# Технологии и коммуникации > Софт. Железо > Железо >  100 Вольт на корпусе ПК

## АВИАТОР

При просмотре форума "Компьютерной газеты" наткнулся на эту тему:
"100 Вольт на корпусе ПК"
  АиРЭО 22.08.09 07:22 [2] Minsk, Belarus
"Особенности конструкции БП компьютера и монитора дают на корпус половину напряжения в розетке 220 Вольт / 2=110 вольт. Вот и имеем 110 Вольт между ТВ и ПК для неприятностей. На корпусе компьютера 110 вольт переменного тока относительно (подключённого к коллективной антене) корпуса телевизора. Именно этот ток протекает по всем подключённым между двумя устройствами проводам. Переменка пролезет везде и даже через конденсаторы, стоящие на выходе сигналов видеокарты, и гальвонической подвеске на выходе звуковой карты. Так-же и в телевизоре."
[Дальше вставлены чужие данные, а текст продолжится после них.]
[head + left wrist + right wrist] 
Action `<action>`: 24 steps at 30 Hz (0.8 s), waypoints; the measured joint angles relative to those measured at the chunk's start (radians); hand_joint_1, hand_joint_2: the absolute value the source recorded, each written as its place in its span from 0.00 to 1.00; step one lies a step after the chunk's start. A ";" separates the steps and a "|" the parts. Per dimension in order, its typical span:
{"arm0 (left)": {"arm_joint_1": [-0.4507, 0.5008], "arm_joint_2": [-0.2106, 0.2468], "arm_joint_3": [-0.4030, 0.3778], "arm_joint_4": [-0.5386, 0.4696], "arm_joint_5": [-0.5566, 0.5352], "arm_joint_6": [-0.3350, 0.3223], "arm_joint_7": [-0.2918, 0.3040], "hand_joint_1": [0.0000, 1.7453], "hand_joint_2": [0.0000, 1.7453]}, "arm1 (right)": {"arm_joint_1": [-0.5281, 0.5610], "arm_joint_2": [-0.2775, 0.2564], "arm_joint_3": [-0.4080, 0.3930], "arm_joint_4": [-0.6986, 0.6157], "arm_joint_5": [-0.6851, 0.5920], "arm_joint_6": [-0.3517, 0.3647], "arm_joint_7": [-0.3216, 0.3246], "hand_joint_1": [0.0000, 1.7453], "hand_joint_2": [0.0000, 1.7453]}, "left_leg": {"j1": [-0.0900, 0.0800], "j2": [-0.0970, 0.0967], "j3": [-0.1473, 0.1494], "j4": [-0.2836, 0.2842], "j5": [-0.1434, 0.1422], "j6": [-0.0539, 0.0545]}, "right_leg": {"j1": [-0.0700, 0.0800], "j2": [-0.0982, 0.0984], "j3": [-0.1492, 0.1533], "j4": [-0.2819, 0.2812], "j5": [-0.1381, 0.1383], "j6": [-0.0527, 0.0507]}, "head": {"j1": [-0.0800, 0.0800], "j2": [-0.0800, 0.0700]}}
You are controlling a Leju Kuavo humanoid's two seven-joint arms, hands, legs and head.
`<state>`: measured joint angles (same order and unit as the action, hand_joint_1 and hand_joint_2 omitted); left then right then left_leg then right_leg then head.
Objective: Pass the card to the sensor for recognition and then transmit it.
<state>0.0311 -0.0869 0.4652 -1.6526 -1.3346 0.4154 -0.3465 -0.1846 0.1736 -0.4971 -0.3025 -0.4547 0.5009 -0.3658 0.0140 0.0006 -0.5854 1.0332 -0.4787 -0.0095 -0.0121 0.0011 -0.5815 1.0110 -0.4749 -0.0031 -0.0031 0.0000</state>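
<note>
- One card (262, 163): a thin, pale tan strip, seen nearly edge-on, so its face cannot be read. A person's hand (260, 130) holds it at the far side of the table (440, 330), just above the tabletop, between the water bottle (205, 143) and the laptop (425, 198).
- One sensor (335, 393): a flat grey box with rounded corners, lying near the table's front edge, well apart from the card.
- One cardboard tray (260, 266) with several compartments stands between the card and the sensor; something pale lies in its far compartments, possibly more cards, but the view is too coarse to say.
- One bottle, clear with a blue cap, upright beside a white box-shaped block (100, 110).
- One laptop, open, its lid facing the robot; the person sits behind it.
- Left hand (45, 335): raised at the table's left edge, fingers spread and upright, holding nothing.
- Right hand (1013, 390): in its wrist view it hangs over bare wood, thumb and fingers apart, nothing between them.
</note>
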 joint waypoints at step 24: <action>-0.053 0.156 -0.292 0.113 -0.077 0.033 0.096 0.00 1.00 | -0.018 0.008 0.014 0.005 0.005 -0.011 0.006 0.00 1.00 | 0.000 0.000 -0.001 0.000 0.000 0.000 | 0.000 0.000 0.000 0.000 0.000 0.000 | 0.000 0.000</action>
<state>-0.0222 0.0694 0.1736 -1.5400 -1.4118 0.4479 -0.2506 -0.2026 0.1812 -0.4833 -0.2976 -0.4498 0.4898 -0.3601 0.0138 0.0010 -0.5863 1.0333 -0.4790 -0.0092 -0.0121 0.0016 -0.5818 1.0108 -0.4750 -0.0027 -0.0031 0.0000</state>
> Dim82 [гость] 22.08.09 14:17 [30] Vitebsk, Belarus
> Почитал ссылки, погуглил, говорят точно есть такая проблема. Взял тестер ткнул в корпус и в батарею отопления. Прибор показал ноль. Но у знакомых сам получал по рукам (током) без всякого тестера. Значит проблема есть, но похоже не у всех, или я не так мерю. Мой комп меня дубасит, когда я к спутниковой плате (sky star) на горячую провода подрубаю, так там за дело (18 вольт все-таки). 
> -------------------------------------------------------
> Legion 22.08.09 14:29 [3] Minsk, Belarus
> Действительно есть напряжение, но я и не сомневался, т.к. неодин раз получал разряды (раз 20). По измерениям 6В.
> ------------------------------------------------------ 
> Tool для всех 23.08.09 20:59 [2031] Kavkaz, Russian Federation
> Ну 6В конечно разряд не дадут совсем  меня около 100 било, ну прилично чувствуется, ровно как половина от розеточного.Это все из-за особенности конструкции фильтра БП компа. Но мощность там невелика, попробуйте лампочку включить между батареей и компом - гореть не будет даже на 15Вт. 
> Для устранения этой проблемы надо заземление иметь, больше никак. Лишние токи как раз фильтроваться на него будут, скачки всякие.
> ...




Померил у себя(замеры проводились между корпусом ПК и нулевой фазой розетки,а также между корпусом ПК и батареей ЦО,результаты одинаковы).
 Мои результаты:
1) ПК и монитор включены в сеть и работают: U= 80В
2) ПК  включен в сеть и работает, монитор выключен и отключен от сети: U= 50В
3) ПК и монитор включены в сеть, но не  работают: U= 80В 
Выводы:
- если  комп даже не работает, на его корпусе есть напряжение
- срочно  делать заземление :icon7:

----------


## Pasha_49

Гы, только что пемерял тестером, сотка есть) И стукает, только не так сильно. Надо заземление делать...

----------


## SDS

на батарею кидать? или стены долбить до шкафа???

----------


## АВИАТОР

Ну прям сразу и долбить  
Вообще,это не критично,хотя заземление иметь желательно.Главное помнить при подключении др. устройств на ПК,что на нём есть напряжение,при "удачном" раскладе можно и спалить что-нибудь.
Вот тут один из этих вариантов описан: [Скрытая ссылка. Необходима регистрация. ]
" ПЕРЕД НАЧАЛОМ СРАЗУ ЖЕ ПРИДУПРЕЖУ ЧТО И КОМП И ТЕЛЕВИЗОР ДОЛЖНЫ БЫТЬ ВЫКЛЮЧЕНЫ!!!! Так как У ВИДЕОКАРТЫ НУ ОЧЕНЬ ЧУВСТВИТЕЛЬНЫЙ ВЫХОД-КОРОЧЕ СПАЛИТЬ МОЖНО".
Кстати:ПК и монитор включены в сеть, но не работают: U= 80В
- если комп даже не работает, на его корпусе есть напряжение

----------